(Records contained in a dataset)
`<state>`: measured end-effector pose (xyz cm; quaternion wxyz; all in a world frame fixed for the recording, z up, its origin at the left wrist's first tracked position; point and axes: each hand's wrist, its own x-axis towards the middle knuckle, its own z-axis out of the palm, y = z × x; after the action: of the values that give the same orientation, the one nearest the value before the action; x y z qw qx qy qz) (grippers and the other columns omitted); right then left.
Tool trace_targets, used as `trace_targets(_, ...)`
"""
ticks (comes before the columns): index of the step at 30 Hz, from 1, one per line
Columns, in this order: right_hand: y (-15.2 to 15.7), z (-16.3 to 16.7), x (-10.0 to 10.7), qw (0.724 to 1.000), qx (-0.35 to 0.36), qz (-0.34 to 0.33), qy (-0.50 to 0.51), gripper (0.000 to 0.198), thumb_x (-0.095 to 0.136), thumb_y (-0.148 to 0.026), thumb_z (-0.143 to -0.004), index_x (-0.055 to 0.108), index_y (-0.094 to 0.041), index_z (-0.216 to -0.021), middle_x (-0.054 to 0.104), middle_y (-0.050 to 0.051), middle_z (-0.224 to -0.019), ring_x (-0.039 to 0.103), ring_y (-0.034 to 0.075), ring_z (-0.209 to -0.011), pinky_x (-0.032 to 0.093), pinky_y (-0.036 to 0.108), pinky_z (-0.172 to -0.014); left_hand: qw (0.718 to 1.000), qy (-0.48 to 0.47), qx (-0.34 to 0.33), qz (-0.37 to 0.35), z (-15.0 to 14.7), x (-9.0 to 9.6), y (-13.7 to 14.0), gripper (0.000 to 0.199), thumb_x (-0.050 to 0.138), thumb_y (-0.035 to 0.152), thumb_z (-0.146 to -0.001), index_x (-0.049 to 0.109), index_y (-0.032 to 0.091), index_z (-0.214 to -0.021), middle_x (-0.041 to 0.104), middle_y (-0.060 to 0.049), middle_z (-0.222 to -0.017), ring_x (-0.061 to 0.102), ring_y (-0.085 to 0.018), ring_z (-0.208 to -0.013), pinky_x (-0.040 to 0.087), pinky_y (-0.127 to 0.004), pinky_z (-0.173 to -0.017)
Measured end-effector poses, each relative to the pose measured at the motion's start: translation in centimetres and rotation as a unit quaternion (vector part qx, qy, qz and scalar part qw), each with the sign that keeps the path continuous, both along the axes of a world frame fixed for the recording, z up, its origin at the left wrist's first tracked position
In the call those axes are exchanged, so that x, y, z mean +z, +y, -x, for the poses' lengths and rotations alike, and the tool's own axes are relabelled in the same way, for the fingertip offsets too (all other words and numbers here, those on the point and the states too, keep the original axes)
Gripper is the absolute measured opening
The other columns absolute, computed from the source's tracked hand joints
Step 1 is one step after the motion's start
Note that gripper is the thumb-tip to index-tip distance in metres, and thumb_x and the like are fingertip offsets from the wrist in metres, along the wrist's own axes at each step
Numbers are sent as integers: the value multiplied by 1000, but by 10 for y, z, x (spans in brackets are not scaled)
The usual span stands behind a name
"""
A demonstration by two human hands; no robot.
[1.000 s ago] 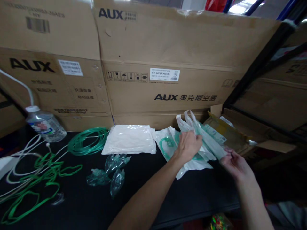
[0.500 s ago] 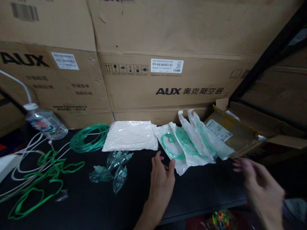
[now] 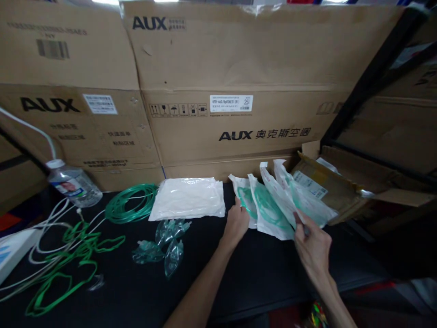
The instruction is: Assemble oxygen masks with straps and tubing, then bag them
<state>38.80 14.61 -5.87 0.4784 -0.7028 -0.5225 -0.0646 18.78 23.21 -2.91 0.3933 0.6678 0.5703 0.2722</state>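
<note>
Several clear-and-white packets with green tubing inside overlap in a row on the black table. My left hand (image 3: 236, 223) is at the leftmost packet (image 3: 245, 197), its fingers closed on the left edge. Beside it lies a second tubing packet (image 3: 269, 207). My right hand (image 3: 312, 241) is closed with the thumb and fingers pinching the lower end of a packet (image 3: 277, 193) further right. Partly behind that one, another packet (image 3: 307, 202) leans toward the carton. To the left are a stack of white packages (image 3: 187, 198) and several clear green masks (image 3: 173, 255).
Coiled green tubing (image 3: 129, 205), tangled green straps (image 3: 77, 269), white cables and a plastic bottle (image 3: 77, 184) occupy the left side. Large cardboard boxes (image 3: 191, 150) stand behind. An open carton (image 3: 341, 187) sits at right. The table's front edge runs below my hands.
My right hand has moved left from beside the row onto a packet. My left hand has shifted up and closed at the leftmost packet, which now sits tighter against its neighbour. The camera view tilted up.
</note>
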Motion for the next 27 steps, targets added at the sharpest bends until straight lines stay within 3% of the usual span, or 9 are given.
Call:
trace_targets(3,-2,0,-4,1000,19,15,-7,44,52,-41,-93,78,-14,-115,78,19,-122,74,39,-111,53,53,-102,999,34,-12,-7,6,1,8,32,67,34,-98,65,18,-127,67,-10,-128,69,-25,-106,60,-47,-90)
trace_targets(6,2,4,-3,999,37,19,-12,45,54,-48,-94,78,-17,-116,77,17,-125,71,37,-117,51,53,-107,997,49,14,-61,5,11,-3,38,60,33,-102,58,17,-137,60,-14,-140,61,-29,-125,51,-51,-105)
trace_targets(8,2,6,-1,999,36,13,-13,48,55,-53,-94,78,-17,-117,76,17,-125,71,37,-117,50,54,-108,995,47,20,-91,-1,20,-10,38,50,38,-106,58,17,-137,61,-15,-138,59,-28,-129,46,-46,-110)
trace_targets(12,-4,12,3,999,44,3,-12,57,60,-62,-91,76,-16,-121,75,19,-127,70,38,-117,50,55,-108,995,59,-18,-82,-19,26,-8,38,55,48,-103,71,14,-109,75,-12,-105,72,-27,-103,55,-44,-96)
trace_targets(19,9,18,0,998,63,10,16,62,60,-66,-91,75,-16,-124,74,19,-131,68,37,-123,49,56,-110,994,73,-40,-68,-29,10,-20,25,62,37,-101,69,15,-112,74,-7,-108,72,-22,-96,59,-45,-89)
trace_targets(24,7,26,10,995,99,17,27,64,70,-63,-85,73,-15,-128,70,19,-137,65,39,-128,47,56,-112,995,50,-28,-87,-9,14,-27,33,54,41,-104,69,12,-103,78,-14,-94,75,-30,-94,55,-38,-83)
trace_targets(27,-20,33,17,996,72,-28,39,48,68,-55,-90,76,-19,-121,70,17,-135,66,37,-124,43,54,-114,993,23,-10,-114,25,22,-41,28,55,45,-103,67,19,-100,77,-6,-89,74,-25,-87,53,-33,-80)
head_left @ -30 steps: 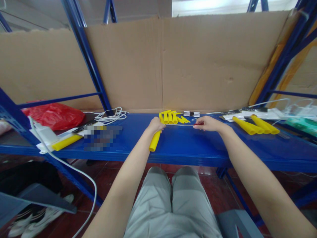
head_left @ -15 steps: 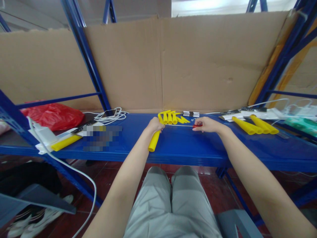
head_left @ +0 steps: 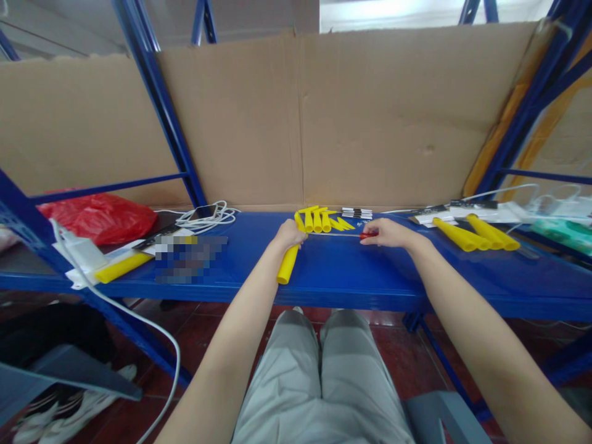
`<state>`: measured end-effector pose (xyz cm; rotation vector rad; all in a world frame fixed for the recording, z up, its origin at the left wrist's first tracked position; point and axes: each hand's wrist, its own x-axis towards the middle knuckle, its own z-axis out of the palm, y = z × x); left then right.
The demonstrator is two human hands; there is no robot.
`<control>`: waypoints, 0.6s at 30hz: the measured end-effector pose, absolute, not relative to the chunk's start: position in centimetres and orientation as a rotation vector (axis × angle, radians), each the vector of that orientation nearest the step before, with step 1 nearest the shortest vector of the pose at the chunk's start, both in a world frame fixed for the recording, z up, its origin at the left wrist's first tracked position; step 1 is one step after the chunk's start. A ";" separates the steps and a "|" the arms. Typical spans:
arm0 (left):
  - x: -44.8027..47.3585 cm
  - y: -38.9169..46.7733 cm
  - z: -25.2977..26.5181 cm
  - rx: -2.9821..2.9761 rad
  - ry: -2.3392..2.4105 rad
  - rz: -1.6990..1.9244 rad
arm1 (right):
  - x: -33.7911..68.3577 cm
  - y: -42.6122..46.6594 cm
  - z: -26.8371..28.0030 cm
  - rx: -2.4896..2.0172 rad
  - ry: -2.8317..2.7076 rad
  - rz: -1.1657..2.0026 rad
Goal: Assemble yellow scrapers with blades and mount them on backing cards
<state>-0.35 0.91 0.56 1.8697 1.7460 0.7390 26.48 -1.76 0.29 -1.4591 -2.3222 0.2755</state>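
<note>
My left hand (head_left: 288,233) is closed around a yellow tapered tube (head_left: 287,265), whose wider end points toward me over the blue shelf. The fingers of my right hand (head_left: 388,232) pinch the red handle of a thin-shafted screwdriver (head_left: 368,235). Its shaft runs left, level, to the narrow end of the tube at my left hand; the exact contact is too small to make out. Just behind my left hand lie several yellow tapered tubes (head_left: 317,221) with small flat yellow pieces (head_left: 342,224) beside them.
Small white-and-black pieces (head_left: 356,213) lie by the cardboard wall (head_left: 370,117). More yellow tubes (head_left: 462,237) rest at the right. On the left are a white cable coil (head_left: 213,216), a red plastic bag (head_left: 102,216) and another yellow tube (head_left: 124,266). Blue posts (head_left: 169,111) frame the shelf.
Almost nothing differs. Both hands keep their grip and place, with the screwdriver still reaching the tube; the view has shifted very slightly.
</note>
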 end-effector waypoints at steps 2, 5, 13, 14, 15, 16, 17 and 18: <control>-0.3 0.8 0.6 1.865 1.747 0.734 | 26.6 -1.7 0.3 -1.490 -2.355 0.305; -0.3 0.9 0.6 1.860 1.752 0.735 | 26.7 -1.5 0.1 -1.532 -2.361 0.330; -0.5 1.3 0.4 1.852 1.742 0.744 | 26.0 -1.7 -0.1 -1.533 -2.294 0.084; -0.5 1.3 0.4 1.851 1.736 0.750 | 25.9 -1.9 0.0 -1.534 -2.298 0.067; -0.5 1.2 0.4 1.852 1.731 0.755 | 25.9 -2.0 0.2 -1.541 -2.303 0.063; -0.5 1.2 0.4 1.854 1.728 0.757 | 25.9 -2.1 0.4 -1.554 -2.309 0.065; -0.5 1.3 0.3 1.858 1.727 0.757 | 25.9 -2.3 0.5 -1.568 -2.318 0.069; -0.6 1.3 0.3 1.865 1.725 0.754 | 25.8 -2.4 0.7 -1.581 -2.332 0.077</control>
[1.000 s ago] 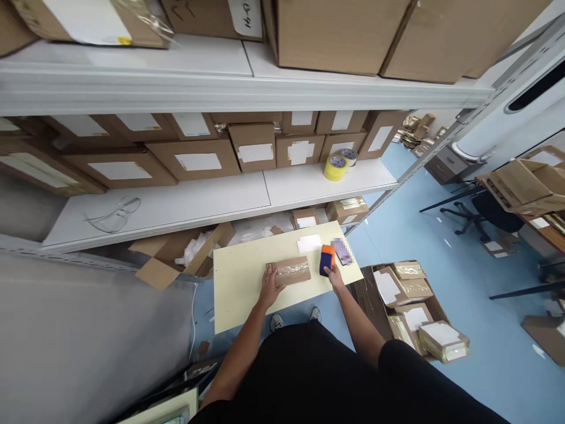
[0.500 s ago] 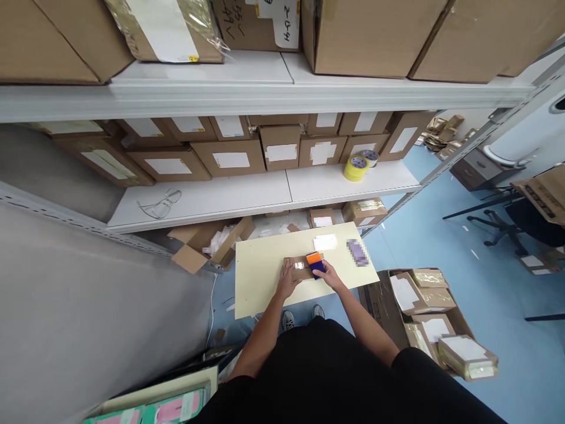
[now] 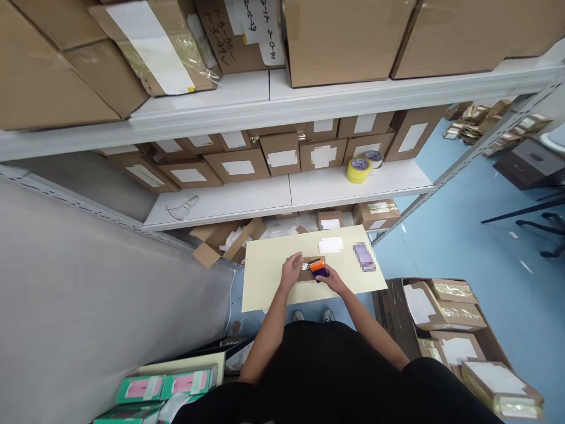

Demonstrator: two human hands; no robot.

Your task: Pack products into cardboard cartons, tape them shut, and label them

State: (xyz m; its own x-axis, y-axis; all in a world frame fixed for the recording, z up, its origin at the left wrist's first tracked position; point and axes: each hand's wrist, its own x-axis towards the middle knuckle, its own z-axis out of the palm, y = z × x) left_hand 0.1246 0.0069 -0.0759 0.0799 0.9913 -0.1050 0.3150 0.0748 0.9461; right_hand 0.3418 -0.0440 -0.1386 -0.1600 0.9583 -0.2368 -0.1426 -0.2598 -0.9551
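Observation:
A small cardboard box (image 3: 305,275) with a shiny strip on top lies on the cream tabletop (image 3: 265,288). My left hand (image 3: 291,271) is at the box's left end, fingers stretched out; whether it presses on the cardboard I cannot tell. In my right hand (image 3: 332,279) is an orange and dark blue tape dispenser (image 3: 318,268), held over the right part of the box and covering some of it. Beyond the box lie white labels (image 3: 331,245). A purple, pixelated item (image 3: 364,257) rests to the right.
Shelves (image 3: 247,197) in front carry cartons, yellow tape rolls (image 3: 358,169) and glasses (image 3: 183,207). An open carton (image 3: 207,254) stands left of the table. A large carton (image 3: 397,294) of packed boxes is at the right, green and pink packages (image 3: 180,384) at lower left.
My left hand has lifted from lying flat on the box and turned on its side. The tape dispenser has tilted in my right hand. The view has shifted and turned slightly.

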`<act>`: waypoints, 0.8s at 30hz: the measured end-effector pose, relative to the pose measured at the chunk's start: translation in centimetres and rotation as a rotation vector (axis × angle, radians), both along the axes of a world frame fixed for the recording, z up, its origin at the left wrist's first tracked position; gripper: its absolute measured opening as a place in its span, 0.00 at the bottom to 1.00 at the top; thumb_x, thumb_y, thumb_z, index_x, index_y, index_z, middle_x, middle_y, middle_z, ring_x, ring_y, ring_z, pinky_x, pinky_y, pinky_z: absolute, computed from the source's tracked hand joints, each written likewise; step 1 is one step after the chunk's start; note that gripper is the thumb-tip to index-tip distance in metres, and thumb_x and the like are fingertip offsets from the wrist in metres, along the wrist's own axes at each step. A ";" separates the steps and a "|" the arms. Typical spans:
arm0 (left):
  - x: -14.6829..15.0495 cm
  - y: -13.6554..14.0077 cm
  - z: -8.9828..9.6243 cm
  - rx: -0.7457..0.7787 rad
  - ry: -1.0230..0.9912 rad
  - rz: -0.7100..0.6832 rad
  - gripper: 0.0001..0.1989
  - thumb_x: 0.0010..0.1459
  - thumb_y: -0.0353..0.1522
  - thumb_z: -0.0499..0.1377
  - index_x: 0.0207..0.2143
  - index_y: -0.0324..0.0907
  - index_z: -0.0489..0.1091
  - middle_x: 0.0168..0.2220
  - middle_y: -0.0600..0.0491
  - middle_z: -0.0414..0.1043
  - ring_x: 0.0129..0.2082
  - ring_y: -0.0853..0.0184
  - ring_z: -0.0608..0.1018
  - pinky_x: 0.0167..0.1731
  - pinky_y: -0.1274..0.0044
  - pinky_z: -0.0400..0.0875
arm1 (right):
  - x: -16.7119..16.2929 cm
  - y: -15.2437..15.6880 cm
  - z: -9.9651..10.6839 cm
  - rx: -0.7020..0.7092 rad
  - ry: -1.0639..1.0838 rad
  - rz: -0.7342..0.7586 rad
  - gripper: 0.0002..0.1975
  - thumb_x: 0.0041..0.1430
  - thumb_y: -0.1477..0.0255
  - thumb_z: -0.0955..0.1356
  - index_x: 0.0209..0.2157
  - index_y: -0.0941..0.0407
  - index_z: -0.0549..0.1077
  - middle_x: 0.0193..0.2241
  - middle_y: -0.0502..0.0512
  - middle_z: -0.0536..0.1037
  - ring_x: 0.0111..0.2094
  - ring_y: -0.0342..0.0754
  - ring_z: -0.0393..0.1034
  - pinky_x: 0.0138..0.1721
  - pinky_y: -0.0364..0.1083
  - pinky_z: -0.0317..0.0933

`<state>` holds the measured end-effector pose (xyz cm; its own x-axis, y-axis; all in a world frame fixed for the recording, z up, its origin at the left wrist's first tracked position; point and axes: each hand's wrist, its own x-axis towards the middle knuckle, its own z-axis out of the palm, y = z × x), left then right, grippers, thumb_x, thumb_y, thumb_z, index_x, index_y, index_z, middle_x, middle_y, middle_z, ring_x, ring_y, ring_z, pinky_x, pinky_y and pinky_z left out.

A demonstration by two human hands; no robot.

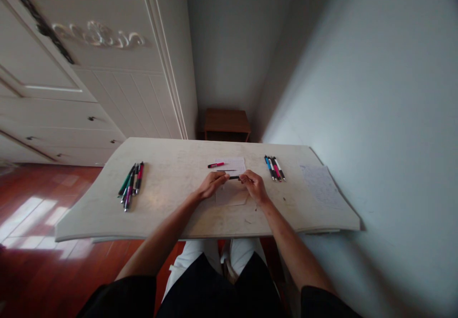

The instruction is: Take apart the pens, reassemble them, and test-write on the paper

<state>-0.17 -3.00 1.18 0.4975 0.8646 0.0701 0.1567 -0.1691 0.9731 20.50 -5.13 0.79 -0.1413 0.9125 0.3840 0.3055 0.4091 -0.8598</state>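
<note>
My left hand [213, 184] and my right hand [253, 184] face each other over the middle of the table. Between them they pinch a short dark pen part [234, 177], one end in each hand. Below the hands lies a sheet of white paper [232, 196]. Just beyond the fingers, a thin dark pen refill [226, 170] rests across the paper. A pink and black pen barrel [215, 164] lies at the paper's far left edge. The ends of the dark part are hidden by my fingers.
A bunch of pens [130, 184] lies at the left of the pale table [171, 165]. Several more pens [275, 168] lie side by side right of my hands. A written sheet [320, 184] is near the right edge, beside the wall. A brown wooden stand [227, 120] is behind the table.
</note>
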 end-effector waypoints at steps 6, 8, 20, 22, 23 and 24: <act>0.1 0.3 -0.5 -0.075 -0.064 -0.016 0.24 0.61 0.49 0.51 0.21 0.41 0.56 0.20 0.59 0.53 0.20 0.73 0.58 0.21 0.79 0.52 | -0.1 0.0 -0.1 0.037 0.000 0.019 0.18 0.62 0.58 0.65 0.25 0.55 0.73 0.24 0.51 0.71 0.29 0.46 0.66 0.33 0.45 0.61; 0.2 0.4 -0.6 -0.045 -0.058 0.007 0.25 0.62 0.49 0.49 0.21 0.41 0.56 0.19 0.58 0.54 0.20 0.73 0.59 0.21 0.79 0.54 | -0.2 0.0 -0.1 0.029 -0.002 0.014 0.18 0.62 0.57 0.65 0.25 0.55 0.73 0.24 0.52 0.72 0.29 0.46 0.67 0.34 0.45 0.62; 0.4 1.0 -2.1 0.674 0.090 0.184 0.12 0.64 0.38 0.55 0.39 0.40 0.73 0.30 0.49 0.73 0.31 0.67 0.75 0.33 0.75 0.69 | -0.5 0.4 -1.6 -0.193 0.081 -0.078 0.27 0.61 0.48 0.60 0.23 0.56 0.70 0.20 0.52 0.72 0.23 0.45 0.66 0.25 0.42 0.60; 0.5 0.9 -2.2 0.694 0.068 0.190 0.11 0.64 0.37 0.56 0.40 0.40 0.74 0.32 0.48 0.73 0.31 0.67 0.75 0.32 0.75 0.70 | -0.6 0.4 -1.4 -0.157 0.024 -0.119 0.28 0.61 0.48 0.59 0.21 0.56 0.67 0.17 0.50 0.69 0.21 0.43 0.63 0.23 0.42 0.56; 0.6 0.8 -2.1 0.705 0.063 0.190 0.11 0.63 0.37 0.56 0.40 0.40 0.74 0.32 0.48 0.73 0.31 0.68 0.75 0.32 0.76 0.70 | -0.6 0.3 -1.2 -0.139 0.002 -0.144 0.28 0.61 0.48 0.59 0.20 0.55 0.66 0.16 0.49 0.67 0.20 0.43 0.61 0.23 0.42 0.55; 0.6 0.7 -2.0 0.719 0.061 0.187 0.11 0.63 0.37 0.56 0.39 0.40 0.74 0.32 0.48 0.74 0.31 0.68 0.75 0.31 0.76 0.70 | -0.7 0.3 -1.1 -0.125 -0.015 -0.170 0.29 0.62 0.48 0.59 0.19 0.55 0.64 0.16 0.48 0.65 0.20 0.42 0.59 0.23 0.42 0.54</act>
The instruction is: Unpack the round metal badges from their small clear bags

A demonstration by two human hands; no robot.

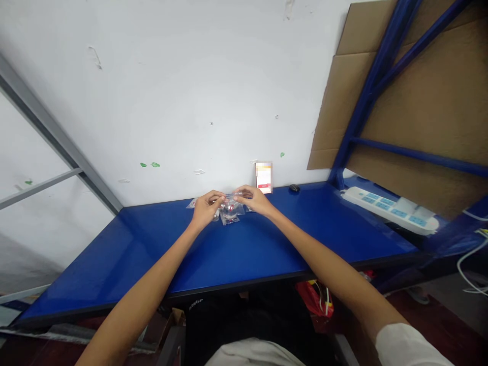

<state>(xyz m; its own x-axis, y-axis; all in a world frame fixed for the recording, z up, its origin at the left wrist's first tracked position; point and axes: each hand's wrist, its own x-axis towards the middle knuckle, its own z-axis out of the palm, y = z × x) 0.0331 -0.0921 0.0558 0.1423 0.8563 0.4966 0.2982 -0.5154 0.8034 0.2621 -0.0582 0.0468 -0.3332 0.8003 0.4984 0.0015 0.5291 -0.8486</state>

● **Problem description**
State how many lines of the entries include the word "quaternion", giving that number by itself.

● **Your response**
2